#### Goal of the exercise
Of the lines in the data below, count the ones holding the string "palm", and answer with that number only.

#### Records for the exercise
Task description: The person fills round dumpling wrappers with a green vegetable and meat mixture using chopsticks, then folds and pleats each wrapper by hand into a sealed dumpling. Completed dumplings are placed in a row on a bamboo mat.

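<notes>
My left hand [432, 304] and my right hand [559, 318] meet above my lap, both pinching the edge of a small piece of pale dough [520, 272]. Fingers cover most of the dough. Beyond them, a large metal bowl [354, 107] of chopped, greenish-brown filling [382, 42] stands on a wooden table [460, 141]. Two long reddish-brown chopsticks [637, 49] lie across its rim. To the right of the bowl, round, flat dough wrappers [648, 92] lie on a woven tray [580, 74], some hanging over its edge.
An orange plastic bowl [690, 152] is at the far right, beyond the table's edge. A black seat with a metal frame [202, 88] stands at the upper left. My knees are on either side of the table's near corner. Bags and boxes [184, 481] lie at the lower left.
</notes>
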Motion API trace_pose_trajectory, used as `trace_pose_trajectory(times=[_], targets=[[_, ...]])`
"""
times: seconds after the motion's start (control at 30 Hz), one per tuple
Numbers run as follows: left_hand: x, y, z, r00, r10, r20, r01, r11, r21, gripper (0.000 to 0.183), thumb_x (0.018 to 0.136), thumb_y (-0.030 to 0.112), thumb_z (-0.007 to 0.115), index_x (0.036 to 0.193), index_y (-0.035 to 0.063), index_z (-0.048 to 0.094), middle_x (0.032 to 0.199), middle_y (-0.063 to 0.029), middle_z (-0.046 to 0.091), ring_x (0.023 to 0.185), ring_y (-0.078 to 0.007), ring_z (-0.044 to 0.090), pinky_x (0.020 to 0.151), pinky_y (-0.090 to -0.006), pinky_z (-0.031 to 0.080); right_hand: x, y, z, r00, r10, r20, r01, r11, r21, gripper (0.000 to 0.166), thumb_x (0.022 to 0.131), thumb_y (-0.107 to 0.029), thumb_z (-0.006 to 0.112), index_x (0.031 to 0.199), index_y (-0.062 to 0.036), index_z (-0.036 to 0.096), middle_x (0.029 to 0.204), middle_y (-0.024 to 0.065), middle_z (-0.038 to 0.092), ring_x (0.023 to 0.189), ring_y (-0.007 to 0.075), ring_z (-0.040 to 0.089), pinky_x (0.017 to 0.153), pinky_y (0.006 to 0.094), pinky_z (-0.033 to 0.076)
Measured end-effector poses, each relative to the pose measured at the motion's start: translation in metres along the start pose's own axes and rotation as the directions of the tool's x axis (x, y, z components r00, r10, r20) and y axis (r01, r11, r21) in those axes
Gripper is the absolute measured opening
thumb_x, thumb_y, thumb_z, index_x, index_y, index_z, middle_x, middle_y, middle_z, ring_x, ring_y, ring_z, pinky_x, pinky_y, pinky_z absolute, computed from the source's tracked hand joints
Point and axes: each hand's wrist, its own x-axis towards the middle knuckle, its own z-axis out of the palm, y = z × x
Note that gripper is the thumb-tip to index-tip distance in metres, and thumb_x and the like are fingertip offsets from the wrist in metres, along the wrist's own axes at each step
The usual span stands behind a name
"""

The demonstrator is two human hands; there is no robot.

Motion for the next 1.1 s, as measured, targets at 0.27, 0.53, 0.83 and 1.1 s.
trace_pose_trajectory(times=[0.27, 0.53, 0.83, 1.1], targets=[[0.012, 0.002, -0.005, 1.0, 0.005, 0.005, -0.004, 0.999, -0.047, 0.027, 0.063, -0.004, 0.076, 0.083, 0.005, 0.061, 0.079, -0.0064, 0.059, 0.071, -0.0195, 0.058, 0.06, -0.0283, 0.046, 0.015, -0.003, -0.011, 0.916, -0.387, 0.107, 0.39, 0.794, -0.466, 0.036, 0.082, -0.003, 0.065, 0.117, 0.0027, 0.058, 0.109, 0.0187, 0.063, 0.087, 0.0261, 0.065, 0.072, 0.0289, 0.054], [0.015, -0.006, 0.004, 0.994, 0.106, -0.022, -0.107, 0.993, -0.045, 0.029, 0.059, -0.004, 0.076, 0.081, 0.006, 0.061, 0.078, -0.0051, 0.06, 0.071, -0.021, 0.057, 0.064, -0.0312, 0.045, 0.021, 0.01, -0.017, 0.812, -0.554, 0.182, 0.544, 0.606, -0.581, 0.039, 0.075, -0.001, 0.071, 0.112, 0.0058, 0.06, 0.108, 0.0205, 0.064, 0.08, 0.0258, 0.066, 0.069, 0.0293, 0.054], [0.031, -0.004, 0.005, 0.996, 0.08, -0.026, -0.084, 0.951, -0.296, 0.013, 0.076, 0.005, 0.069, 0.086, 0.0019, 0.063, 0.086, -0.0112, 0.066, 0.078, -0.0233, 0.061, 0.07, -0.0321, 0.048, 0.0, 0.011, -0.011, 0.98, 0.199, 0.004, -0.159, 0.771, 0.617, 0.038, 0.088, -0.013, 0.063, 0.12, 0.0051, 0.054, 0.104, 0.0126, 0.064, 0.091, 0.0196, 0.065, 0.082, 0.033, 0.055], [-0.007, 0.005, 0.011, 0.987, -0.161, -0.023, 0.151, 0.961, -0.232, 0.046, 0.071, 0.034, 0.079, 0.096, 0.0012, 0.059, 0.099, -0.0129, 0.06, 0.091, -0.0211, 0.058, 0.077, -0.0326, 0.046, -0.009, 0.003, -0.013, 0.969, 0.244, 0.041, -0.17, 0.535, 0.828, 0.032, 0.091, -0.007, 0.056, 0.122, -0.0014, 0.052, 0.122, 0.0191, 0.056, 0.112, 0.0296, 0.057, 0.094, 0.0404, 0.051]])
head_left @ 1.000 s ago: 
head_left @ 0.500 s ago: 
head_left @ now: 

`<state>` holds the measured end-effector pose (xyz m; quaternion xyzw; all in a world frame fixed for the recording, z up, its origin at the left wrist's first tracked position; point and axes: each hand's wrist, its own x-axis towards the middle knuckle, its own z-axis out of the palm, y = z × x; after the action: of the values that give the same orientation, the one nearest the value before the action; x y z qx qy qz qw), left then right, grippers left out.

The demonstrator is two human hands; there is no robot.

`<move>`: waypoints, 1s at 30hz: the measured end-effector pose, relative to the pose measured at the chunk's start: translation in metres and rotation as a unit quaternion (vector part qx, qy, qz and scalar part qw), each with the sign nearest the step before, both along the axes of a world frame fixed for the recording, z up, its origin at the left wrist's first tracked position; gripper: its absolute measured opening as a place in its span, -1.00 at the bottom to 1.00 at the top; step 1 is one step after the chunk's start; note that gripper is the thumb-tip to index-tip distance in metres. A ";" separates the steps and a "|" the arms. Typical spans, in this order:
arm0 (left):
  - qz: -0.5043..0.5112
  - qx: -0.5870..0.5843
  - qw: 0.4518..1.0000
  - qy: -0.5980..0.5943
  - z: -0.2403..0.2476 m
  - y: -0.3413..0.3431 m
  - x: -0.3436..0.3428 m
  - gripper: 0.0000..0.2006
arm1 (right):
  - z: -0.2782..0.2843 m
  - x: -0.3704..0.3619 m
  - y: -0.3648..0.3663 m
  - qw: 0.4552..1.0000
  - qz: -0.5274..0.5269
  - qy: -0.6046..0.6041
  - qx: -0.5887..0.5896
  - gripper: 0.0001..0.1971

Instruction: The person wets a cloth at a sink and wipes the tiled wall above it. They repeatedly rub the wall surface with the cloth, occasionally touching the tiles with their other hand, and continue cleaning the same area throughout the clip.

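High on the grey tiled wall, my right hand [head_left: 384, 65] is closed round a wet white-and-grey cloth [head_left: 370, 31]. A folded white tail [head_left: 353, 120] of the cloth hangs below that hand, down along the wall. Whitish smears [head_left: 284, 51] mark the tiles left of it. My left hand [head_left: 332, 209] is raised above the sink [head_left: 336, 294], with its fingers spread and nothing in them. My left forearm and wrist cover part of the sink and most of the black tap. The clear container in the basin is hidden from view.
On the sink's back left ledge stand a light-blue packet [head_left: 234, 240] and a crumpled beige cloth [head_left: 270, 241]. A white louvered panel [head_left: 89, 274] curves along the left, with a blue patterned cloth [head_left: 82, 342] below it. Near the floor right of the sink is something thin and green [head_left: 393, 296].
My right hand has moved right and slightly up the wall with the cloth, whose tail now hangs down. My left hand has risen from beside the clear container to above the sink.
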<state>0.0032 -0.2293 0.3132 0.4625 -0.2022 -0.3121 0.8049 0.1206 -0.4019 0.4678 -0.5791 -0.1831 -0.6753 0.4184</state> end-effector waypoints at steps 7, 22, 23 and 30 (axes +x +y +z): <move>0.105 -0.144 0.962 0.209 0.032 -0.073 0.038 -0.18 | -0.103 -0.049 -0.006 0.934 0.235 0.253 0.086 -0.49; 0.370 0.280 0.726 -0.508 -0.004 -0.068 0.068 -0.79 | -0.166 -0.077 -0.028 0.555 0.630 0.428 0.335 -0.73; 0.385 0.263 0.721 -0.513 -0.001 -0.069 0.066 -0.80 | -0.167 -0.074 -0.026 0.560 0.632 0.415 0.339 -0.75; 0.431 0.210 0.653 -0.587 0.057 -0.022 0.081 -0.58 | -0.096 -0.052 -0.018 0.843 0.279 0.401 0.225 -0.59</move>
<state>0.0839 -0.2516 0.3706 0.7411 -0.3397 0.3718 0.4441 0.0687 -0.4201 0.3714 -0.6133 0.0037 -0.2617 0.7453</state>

#### Answer box
2